Disaster Recovery - Workspace Restoration
An essential part of maintaining Turbot Guardrails is testing disaster recovery. This document covers the process for restoring a destroyed workspace. Restoration should be tested on at least yearly, ideally twice a year. The goal is to have Guardrails Application Admins familiar with the process of restoration and the tools involved. The scenario described below is for a brand new workspace. The DB schema size will be very small and the time to restore is only a few minutes. The same backup/restore process can be used to discover RTO for full-sized production workspaces.
Losing and restoring a workspace is just one of possible disaster recovery scenarios. As a part of enterprise disaster readiness, please evaluate other scenarios.
Target Audience
Guardrails Application Operators: Administrators should have experience in AWS cloud infrastructure management and the Guardrails installation process. Prior experience with database recovery & restoration processes is very helpful.
Process Overview
Build New Workspace: Build a completely new workspace instead of breaking an existing one. Finish the workspace initial setup then take a manual database snapshot or wait for the automated backups to trigger. A current RDS backup is required for the testing process.
Drop the workspace: Initiate the disaster by destroying the Workspace Cloudformation stack.
Restore Workspace: Extract the workspace from the backup then restore it. The restore involves creating a temporary database, restore a single workspace to the actual database. Drop the temp database after the successful restore exercise.
Validate Restoration: Log back into the workspace then verify that restoration was successful.
Setup - Build New Workspace
In the setup phase, create a workspace and install the baseline mods. After mod installation then import an account with Event Pollers. While the directions are for an AWS Account, the same process of mod installation and cloud account import holds true for Azure and GCP too.
This process assumes that Route53 is used for DNS. Customers with manually configured DNS will need to keep track of their configuration.
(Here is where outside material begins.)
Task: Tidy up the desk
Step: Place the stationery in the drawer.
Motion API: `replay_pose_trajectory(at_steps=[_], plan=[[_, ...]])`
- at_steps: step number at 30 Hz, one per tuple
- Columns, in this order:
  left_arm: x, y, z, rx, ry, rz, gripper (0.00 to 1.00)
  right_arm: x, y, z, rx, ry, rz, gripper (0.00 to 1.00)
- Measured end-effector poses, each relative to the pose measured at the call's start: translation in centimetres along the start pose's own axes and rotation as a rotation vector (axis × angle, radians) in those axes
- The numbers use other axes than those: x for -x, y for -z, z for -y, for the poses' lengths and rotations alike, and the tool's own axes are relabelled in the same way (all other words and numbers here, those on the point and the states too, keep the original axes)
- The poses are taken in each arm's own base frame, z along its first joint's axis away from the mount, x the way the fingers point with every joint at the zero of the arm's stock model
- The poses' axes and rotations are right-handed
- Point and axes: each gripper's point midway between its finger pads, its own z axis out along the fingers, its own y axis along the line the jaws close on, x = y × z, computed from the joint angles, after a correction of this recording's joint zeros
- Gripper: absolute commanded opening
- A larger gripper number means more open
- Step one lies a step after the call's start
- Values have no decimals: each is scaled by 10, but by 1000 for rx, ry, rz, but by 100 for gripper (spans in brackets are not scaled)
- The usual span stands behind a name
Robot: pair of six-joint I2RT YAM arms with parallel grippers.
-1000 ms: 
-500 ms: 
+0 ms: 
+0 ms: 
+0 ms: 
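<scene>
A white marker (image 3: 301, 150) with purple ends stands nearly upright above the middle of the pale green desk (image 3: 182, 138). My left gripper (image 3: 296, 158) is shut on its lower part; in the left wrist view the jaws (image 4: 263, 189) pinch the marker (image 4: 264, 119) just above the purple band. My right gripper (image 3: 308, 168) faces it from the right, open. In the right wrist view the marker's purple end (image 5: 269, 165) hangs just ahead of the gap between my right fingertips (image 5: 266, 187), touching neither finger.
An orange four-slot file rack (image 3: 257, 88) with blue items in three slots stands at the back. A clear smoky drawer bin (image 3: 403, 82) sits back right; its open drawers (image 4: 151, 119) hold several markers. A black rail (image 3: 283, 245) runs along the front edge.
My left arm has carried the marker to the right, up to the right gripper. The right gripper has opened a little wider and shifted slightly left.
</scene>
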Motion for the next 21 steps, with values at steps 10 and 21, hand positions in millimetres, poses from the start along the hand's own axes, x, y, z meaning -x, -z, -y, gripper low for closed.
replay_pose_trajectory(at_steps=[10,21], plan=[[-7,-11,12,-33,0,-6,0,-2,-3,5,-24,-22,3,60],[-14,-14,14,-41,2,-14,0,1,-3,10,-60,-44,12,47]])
- Pick or install a TE version in the workspace that is dedicated for this test. As we will flush the ECS containers just after the restore, this can cause brief outages for all workspaces utilizing the designated TE version.
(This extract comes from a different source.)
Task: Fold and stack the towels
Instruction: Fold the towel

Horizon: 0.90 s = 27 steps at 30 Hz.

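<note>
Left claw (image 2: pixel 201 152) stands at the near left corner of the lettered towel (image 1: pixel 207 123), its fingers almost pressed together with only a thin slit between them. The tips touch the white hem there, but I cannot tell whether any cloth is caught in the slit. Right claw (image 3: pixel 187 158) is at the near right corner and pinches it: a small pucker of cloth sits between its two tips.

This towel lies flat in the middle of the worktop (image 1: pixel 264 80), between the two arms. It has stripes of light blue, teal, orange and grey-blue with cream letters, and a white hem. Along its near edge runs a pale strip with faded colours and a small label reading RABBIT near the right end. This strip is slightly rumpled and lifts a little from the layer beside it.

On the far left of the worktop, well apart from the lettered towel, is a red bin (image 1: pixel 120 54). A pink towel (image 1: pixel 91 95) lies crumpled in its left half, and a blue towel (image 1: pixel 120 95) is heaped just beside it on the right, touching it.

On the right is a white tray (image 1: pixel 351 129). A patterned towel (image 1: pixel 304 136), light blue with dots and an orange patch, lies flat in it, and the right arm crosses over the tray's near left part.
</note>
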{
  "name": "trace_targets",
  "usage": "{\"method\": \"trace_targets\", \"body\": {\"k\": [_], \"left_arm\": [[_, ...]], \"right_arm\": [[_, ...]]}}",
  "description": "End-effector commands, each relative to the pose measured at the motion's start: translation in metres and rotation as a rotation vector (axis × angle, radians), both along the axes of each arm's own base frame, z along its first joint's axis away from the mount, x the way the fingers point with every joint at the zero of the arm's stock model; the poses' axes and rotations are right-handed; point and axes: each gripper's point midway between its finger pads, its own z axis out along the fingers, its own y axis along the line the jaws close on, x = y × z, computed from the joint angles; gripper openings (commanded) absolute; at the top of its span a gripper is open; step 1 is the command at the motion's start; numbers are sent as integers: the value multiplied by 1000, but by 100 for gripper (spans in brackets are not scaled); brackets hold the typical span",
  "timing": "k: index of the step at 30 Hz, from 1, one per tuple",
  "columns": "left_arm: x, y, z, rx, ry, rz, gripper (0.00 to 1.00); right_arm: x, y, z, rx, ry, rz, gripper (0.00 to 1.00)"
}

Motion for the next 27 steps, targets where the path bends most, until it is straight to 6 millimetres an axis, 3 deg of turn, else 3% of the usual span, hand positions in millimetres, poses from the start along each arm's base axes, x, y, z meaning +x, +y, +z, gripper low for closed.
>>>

- If there are more than one workspace running on TE version, then make sure to pause the events from processing. Please refer to the instructions on how to pause the events from processing.
- Navigate to the alpha region of the AWS Master account of Guardrails Installation.
- Create a workspace using the steps outlined here. Save the copy of the parameters used to create the workspace. These will be needed again in the restoration step.
- Save the credentials from the Cloud Formation Stack's output section.
- Note down the Turbot ID of the workspace Turbot Root(tmod:@turbot/turbot#/).
- Install the following basic AWS mods which support AWS account import and Event Polling.
- aws
- aws-iam
- aws-kms
- aws-s3
- Create a Folder under the Turbot Root. Let us call it "AWS" and import an AWS account under it.
- Make sure there are no controls/policies in
tbd
state. - Capture a few screenshots of the workspace and some stats like the number of resources, active controls etc. This information will be used later to verify the restoration process. We expect to see the same stats after the restore is done.
- Wait for the "Restore to point in time" backup to be available or take a manual backup if needed.
Disaster - Drop the Workspace
- Drop the workspace by deleting the Workspace Cloud Formation stack created above. DO NOT DELETE A PRODUCTION WORKSPACE Cloudformation Stack.
- Force delete the workspace if needed.
- You should no longer to able to access the workspace URL or login to the workspace at this point.
Restore - Get the Workspace Back
We will recreate a workspace. This will create a DB schema in the database. Our aim is to restore this (almost) empty schema with the data from backup.
- Time how long the restore activities take in further steps as these help you determine your Recovery Time Objective (RTO).
- Recreate the workspace using the Workspace CloudFormation template. Use the same parameter values as the original workspace.
- Navigate to RDS, restore the database from the snapshot or by using the "Restore to point in time". Make sure the configurations of the restored database match those of the original database.
- Once the temp DB is created from the snapshot, note the endpoint.
- Launch a Turbot Bastion Host.
- Run the migration script which will copy the DB schema from the restored database to the actual database.
nohup ./migration.sh <turbot_schema> <source_or_restored_DB_endpoint> <target_or_actual_db_endpoint> &
example: nohup ./migration.sh panda turbot-panda.abcxyzabcxyz.us-east-1.rds.amazonaws.com turbot-babbage.abcxyzabcxyz.us-east-1.rds.amazonaws.com &
- Wait for the pg_dump and pg_restore process in
migration.sh
to complete. - Flush the ECS containers of the DR TE version
- Navigate to the ECS console, select the cluster and open the
Tasks
sub tab. - Search for the TE version to list all the tasks related to the TE version.
- Stop these tasks.
- Clear the workspace from Redis: Log back into the bastion host and execute the below.
export REDISHOST=master.turbot-babbage-cache-cluster.abcxyz.use1.cache.amazonaws.comredis-cli -h $REDISHOST --tls -p 6379 -a <password> KEYS "<turbot_schema>*" | xargs redis-cli -h $REDISHOST --tls -p 6379 -a <password> DEL
example: redis-cli -h $REDISHOST --tls -p 6379 -a mysecurepassword KEYS "panda*" | xargs redis-cli -h $REDISHOST --tls -p 6379 -a mysecurepassword DEL
Validate - Everything is All Right
- You should be able to login to the workspace with the old credentials.
- Verify the number of resources and controls in the account.
- Creating an S3 bucket and verify that it appears in the Guardrails console.
- Verify that controls run properly. All controls on the bucket should be in
ok
or `skipped. Investigate any errors.